The Ministry of Foreign Affairs of Denmark (Danish: Udenrigsministeriet) and its overseas representations (i.e. the Danish embassies, diplomatic missions, consulates and trade offices) are in charge of the Kingdom of Denmark's foreign policy and relations. Among these tasks are policy towards the Arctic Council, European Union, Nordic Council, development aid, trade policy and legal affairs in relation to the outside world.

The ministry services five distinct ministers:[1] the Foreign Minister, the Minister for Nordic Cooperation, the Minister for Trade and Investment, the Minister for European Affairs and the Minister for Development Cooperation. The Ministry is led by the Head of Department and four Directors.


The Ministry of Foreign Affairs first became its own institution in 1770 as the Foreign Service Department and was renamed The Royal Danish Ministry of Foreign Affairs in 1848. Before then, the diplomatic tasks were usually handled by brief individual missions, but the increasing complexity of diplomatic affairs necessitated the creation of a larger organization. The Ministry currently employs thousands of people at home and abroad.

Its official role is to further Danish interests in a way that furthers the freedom, security and well-being of Danish citizens abroad, while working for peace and stability in the world. In practice, the organization helps Danish companies in their export markets and Danish citizens in emergency situations abroad through close cooperation between the headquarters on Asiatisk Plads in Copenhagen and the representations abroad.

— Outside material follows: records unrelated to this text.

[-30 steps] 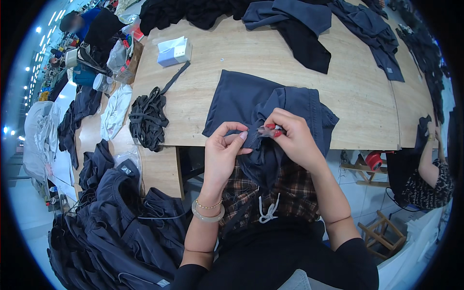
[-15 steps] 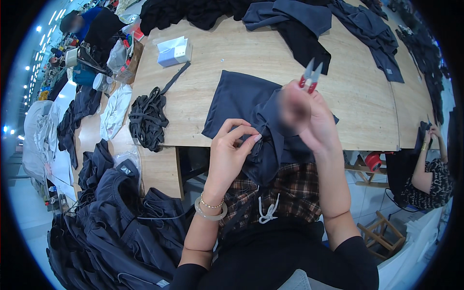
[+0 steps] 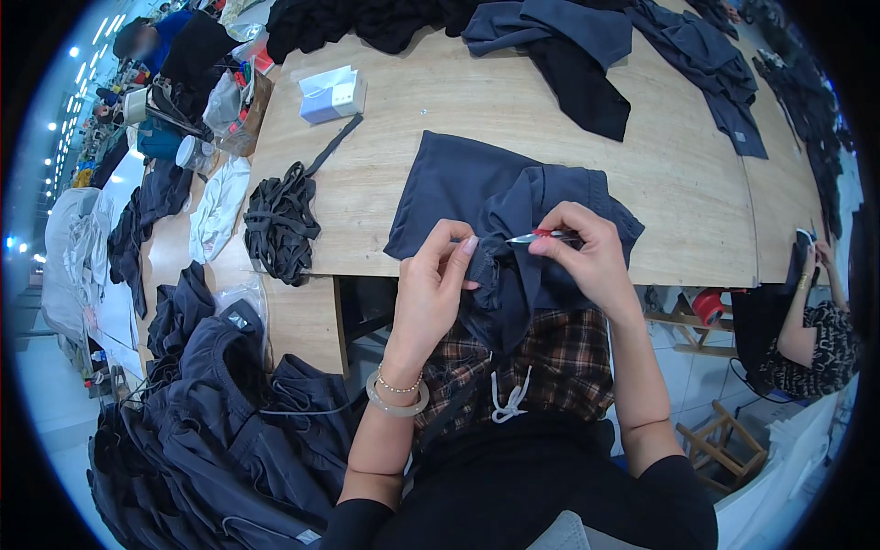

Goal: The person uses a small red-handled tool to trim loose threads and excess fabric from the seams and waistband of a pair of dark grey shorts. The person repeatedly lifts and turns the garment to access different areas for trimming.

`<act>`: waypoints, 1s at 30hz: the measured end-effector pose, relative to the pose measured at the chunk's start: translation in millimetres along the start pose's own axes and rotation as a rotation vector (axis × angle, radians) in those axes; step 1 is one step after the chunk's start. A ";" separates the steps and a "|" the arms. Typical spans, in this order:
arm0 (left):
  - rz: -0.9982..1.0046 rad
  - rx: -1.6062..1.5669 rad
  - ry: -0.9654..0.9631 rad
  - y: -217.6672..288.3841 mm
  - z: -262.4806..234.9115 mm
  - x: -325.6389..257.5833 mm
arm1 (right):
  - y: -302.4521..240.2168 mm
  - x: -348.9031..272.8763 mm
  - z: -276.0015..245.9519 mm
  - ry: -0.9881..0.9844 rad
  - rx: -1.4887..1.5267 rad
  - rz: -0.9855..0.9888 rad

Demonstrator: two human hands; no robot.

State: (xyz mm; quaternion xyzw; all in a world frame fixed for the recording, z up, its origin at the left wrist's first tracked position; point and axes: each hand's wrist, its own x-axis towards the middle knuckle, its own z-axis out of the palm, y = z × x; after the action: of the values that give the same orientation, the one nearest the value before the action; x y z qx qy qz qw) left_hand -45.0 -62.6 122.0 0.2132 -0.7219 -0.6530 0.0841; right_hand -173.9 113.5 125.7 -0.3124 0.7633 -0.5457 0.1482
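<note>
While the head view is looking down over a wooden table point(image 3: 660, 165), these lines are telling what it is showing.

Garment: a dark blue-grey garment point(image 3: 467, 188) is lying partly flat on the table near its front edge, with its bunched end hanging over that edge between the two hands.
Left hand: the left hand point(image 3: 431, 289) is pinching a fold of the bunched cloth between thumb and fingertips, fingers closed narrowly on the fabric; a pale bangle and a bead bracelet are sitting on the wrist.
Right hand: the right hand point(image 3: 591, 257) is gripping small red-handled thread snips point(image 3: 541, 238), fingers curled around them, with the metal tips pointing toward the left hand and lying just at the cloth.
Left of the garment: a tangle of dark cords point(image 3: 280, 220) is resting on the table, well apart from the hands.
Far side: a pale blue box point(image 3: 330, 94) and more dark garments point(image 3: 568, 46) are lying on the table.
Lower left: a heap of dark clothing point(image 3: 220, 431) is piling up beside the person.
Right edge: another person point(image 3: 811, 335) is sitting by the table; what that person's hands are doing is too small to tell.
</note>
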 end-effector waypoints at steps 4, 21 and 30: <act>0.017 -0.004 0.007 0.3 0.4 -0.2 | -2.8 2.2 5.8 -0.053 -0.162 -0.097; -0.013 -0.022 -0.023 2.1 -1.6 -0.7 | -4.2 8.9 5.8 -0.107 -0.235 -0.184; 0.031 -0.033 0.010 -1.2 0.7 -0.1 | -5.7 9.8 6.9 -0.105 -0.233 -0.148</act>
State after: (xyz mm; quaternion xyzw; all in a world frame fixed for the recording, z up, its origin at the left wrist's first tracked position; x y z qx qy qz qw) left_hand -44.9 -62.0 120.7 0.2041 -0.7139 -0.6622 0.1012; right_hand -175.6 101.0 129.6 -0.4112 0.7875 -0.4457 0.1099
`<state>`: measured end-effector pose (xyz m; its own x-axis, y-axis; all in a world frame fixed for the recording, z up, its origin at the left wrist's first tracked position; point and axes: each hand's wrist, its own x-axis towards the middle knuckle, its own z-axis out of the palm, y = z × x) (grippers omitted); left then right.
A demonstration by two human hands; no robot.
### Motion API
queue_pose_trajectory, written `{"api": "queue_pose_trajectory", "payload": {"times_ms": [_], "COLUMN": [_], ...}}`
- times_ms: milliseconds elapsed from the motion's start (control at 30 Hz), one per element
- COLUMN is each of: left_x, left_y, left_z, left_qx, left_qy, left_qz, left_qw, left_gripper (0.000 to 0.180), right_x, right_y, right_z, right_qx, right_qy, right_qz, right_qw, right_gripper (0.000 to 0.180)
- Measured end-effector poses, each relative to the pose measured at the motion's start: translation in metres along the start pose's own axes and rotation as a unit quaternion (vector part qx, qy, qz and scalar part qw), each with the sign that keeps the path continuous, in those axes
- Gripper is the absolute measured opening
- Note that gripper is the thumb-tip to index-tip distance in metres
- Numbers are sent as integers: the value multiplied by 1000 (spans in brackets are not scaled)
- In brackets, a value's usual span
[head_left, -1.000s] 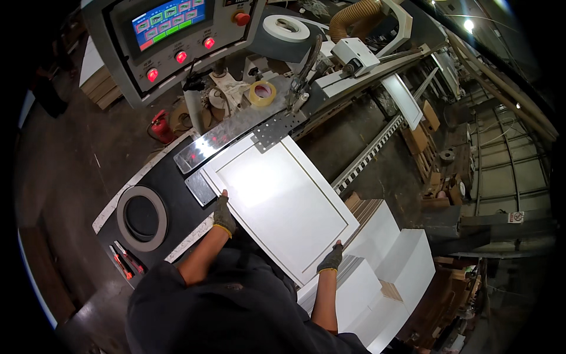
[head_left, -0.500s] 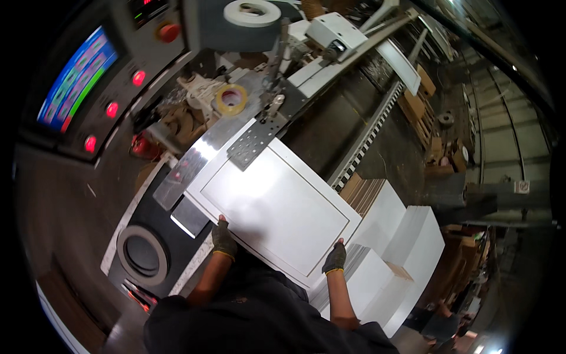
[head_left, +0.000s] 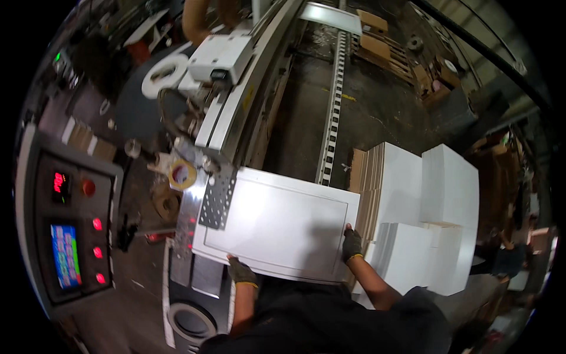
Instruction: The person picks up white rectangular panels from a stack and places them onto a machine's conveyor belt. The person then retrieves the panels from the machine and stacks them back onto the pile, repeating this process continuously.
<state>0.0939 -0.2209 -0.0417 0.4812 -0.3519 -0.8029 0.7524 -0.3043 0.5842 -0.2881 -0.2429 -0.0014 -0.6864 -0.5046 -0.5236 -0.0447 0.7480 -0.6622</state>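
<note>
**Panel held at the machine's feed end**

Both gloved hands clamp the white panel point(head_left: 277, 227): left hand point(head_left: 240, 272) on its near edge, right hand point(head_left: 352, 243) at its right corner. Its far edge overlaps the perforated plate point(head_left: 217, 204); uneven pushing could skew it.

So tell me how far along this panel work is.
Done, apparently: white panels stacked at the right. In hand: left hand and right hand hold a white panel flat, touching the perforated plate. Left: the machine's track beyond it is bare.
</note>
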Motion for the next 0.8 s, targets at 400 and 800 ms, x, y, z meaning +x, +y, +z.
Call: {"api": "queue_pose_trajectory", "payload": {"times_ms": [400, 800], "left_x": [42, 131], "left_y": [0, 2], "left_z": [85, 196], "left_qx": [44, 131], "left_qy": [-137, -266], "left_qz": [-3, 15], "left_qw": [990, 955], "left_gripper": [60, 57], "right_x": [99, 52], "right_y": [-18, 35], "right_z": [34, -50], "right_qx": [208, -38], "right_qy": [-68, 108], "right_qz": [-1, -170], "right_qw": [976, 979], "right_gripper": [53, 54]}}
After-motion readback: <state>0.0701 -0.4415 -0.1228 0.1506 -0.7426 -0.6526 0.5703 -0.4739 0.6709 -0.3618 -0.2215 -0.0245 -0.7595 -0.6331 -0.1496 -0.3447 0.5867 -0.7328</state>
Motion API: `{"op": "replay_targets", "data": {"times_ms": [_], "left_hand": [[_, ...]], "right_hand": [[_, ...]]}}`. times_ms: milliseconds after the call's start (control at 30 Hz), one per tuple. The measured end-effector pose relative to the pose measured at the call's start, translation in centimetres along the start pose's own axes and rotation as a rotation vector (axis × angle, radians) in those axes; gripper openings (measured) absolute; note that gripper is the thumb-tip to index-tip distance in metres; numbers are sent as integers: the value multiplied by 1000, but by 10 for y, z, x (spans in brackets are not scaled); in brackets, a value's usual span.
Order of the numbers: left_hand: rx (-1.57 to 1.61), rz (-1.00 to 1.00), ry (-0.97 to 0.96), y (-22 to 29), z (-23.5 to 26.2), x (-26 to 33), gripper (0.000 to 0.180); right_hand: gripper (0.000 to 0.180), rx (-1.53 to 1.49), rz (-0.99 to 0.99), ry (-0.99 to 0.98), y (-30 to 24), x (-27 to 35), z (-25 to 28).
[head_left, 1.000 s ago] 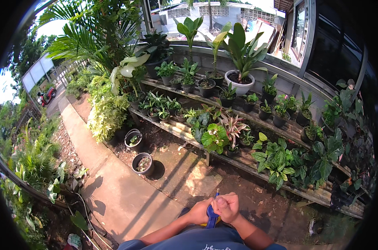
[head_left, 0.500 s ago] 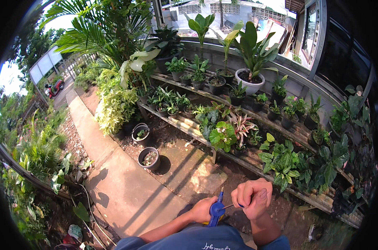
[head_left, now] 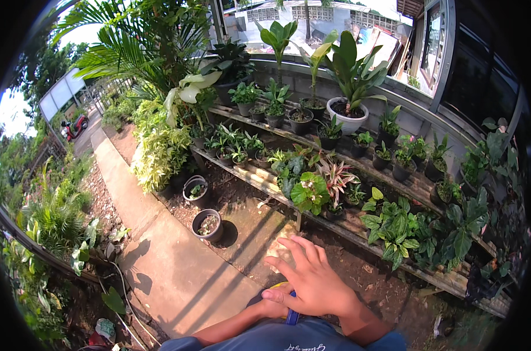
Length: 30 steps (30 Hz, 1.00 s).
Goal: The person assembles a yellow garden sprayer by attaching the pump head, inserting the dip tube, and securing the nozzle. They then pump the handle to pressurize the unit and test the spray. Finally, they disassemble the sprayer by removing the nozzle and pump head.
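My left hand (head_left: 268,309) is closed around a blue hand tool (head_left: 292,316), low in front of my shirt. Only the blue lower part and a bit of yellow near the knuckles show; the rest of the tool is hidden behind my hands. Over it is my right hand (head_left: 317,285), palm down, its fingers spread and bent a little toward the path. The right thumb reaches across to the left hand, and whether it touches the tool I cannot tell.
A two-tier wooden plant bench (head_left: 265,186) with several potted plants runs along the right. Two dark buckets (head_left: 207,226) with soil stand beside the concrete path (head_left: 160,251). A pale hose (head_left: 125,286) lies at the lower left; a red motorbike (head_left: 75,126) is parked far off.
My right hand has let go of the thin rod at the tool's side, moved left over the tool and spread its fingers. The tool's round body and pointed tip are now covered.
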<state>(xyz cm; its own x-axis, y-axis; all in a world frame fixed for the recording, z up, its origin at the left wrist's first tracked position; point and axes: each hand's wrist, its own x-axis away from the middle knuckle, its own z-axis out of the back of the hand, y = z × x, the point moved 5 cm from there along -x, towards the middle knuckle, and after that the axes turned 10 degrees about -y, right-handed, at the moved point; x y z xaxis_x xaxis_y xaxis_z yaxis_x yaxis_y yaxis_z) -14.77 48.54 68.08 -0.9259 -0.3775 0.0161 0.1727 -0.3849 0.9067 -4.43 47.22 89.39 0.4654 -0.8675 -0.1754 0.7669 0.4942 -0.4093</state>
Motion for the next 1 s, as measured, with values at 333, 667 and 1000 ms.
{"op": "replay_targets", "data": {"times_ms": [333, 667, 1000], "left_hand": [[-3, 18, -2, -2, -2, -12, 48], [-36, 27, -11, -14, -6, -19, 49], [-14, -33, -19, -9, -7, -36, 42]], "right_hand": [[80, -37, -124, -121, 22, 4, -55], [54, -479, -151, 385, 58, 40, -98], [66, -1134, 77, 324, 67, 57, -92]]}}
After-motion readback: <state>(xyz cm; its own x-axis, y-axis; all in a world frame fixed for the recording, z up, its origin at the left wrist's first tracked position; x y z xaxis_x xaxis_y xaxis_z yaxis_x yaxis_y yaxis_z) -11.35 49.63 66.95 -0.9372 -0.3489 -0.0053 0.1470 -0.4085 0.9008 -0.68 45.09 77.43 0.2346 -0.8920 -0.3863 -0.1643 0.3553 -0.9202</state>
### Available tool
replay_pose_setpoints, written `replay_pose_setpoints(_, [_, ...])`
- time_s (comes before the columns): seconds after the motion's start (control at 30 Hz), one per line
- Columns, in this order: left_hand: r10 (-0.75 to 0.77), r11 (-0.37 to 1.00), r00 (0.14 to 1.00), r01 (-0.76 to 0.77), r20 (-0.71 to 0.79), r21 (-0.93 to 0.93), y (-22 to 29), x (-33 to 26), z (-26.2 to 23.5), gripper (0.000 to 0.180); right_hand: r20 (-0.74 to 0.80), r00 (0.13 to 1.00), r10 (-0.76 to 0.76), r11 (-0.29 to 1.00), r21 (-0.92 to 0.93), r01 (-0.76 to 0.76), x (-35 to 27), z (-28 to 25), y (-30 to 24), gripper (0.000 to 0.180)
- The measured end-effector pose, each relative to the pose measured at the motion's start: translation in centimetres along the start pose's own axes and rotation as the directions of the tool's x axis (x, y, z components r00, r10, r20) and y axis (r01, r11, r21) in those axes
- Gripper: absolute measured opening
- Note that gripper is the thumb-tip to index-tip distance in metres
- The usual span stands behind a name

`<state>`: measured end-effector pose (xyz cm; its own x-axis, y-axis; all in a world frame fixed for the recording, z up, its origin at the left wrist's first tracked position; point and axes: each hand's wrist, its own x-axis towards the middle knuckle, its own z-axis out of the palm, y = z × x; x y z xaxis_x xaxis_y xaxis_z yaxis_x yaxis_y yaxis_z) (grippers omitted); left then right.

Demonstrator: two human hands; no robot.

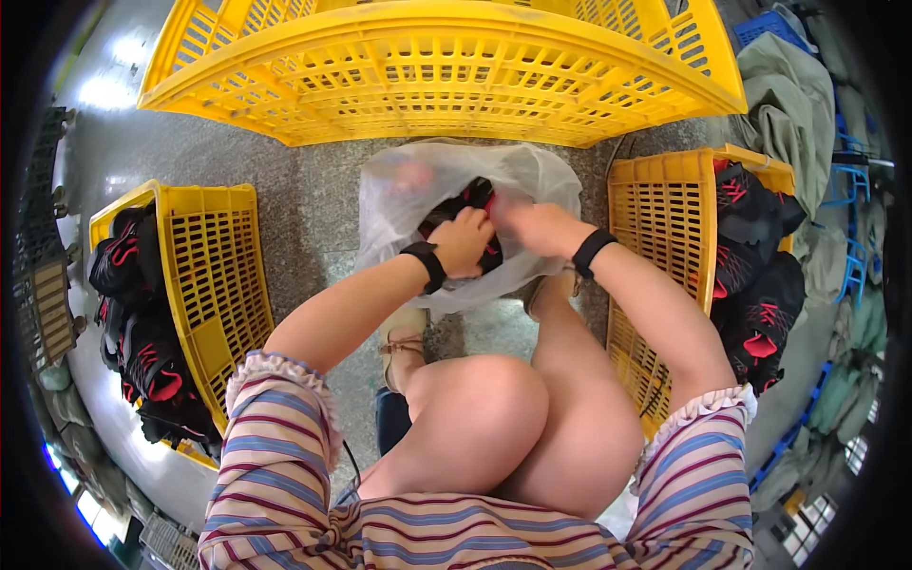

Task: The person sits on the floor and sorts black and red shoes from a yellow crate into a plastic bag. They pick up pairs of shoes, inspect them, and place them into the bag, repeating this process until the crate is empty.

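Observation:
A translucent plastic bag [389, 214] stands with its mouth open on the floor between my feet and the big yellow crate. Inside it shows a black shoe [465, 201] with red parts; how many shoes lie below is hidden. My left hand [461, 244] reaches into the bag's mouth, its fingers bent and closed over the shoe. Close beside it on the right, my right hand [532, 226] is at the bag's opening, next to a red part of the shoe. Motion smears its fingers, so its grip does not show.
A big yellow crate [427, 71] stands ahead. To the left, a yellow crate [214, 275] holds black and red shoes [152, 361]; another crate [660, 237] at the right holds similar shoes [760, 318]. Grey-green sacks [788, 104] lie beyond it.

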<state>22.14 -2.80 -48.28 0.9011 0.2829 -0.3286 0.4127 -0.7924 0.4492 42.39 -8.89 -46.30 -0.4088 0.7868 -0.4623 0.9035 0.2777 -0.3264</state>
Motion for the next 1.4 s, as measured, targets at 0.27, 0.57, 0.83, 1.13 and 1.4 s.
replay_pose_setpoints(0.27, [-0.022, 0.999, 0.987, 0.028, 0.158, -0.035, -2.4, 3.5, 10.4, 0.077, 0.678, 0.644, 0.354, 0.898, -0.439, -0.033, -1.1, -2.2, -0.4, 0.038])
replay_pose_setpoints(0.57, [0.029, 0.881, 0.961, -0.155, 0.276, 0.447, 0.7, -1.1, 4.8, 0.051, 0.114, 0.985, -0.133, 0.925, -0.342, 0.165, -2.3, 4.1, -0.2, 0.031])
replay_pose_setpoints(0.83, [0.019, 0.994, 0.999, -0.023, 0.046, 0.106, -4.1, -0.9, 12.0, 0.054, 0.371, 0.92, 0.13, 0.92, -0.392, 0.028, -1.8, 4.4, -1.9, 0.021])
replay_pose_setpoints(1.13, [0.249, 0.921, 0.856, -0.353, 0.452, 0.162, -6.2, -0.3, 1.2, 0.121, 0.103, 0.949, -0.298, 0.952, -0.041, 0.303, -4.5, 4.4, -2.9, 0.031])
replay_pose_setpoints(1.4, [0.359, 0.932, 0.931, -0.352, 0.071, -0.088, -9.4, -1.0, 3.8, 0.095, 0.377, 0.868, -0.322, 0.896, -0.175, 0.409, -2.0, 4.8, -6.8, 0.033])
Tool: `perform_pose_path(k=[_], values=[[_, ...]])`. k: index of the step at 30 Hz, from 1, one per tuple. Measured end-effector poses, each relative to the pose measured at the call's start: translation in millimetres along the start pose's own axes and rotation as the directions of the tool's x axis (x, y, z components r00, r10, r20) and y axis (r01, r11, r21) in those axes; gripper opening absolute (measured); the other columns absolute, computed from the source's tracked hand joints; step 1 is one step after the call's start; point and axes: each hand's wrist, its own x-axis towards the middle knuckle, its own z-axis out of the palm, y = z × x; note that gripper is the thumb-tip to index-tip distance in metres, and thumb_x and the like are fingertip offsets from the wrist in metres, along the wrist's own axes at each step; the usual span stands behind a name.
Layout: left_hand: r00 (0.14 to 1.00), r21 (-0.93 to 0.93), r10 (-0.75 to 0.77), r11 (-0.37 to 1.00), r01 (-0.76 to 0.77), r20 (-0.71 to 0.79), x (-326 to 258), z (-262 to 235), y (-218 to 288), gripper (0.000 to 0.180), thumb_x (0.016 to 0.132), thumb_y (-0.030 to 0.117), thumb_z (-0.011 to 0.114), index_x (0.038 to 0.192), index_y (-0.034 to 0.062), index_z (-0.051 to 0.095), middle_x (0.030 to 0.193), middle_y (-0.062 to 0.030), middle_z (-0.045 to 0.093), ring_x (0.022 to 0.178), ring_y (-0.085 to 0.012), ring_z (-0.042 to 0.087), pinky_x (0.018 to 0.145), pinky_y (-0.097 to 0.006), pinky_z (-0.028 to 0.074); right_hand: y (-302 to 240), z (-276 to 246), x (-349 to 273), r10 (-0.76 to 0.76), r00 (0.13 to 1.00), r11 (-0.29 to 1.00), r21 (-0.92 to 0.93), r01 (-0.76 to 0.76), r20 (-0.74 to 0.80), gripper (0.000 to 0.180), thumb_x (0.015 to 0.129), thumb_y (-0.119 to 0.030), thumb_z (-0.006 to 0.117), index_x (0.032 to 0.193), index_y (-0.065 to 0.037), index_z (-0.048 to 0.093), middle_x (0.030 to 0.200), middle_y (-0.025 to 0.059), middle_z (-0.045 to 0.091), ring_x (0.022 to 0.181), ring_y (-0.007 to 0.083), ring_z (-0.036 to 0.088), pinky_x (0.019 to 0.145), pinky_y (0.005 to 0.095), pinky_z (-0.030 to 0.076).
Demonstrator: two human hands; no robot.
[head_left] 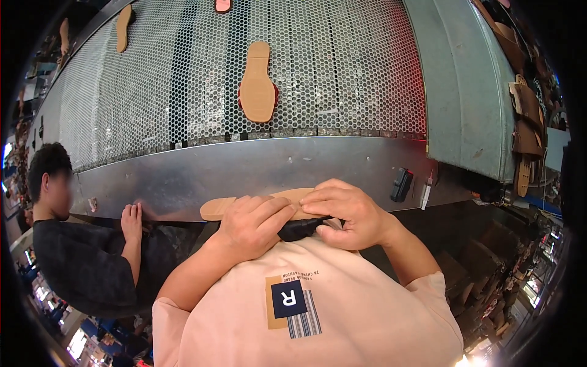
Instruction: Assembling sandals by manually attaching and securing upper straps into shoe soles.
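Note:
Close to my body, at the near edge of the metal ledge, I hold a sandal with a tan sole (215, 209) lying sideways and a black upper (298, 230) facing me. My left hand (254, 225) is closed round its middle, fingers bent over the sole. At the sandal's right end, my right hand (348, 212) grips with the fingertips on the sole and the thumb below by the black part. The two hands' fingertips nearly meet over the sole, and part of the sandal is hidden under them.
Beyond the ledge (244, 164) lies a metal mesh conveyor (342, 73) carrying a tan sole with red edges (257, 92), another sole (124, 29) and a pink piece (223, 5). A black tool (401, 185) and a syringe (427, 191) lie right. A co-worker (85, 257) sits left.

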Motion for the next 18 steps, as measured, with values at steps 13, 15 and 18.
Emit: perform_pose_path(k=[13, 15, 18], values=[[0.998, -0.087, 0.057, 0.995, -0.056, 0.006, 12.5, 7.1, 6.3, 0.042, 0.056, 0.009, 0.064, 0.097, 0.0004, 0.067, 0.097, -0.0063, 0.068, 0.076, -0.0196, 0.064, 0.060, -0.031, 0.046, -4.3, -0.5, -4.7, -0.034, 0.997, 0.999, -0.024, 0.033, -0.074, 0.026, 0.066, -0.003, 0.076, 0.091, 0.002, 0.071, 0.093, 0.0117, 0.071, 0.089, 0.0297, 0.065, 0.079, 0.0383, 0.054], [0.998, -0.092, 0.065, 0.994, -0.067, -0.019, 13.2, 9.0, 8.1, 0.041, 0.056, 0.009, 0.064, 0.096, 0.0002, 0.067, 0.096, -0.0067, 0.068, 0.076, -0.0201, 0.064, 0.060, -0.031, 0.047, -3.5, -0.6, -5.8, -0.049, 0.995, 0.999, -0.028, 0.046, -0.091, 0.025, 0.066, -0.003, 0.076, 0.090, 0.002, 0.071, 0.092, 0.0115, 0.071, 0.087, 0.0297, 0.065, 0.079, 0.0382, 0.054], [0.998, -0.106, 0.048, 0.993, -0.051, -0.027, 13.3, 12.1, 10.1, 0.041, 0.055, 0.008, 0.064, 0.096, 0.0008, 0.067, 0.095, -0.0067, 0.068, 0.076, -0.0203, 0.064, 0.061, -0.032, 0.047, -2.7, -2.8, -6.9, -0.075, 0.992, 0.997, -0.027, 0.073, -0.100, 0.025, 0.066, -0.003, 0.076, 0.089, 0.001, 0.070, 0.091, 0.0110, 0.071, 0.087, 0.0292, 0.064, 0.081, 0.0398, 0.053]])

Involvement in oil-for-food programme

The ministry, as seen from Vor Frelsers Kirke in downtown Copenhagen

Accusations have surfaced that several high-profile Danish companies (including pharmaceutical company Novo Nordisk) had been bribing various Iraqi government and United Nations officials in connection with the UN Oil-for-Food Programme. According to a UN investigation, more than 2200 companies were involved in the bribery, among these 22 Danish companies, 17 of which are being investigated since 2005 by the State Prosecutor for Serious Economic Crime under the Ministry of Justice.[2]

Some of these companies have since tried to pass on the blame to the Ministry of Foreign Affairs, alleging that they were encouraged by government officials to participate in the widespread corruption. The allegations have held sway in the media and among the liberal-conservative government's opposition in Parliament, who have also criticized the Ministry's unwillingness to comment the case openly. The Ministry of Foreign Affairs has worked together with the State Prosecutor to clarify any issues to absolve itself of blame. In 2007, after several classified documents were leaked to the press, the Ministry decided to release its answers to the questions posed by the State Prosecutor in an effort to protect its employees.[3]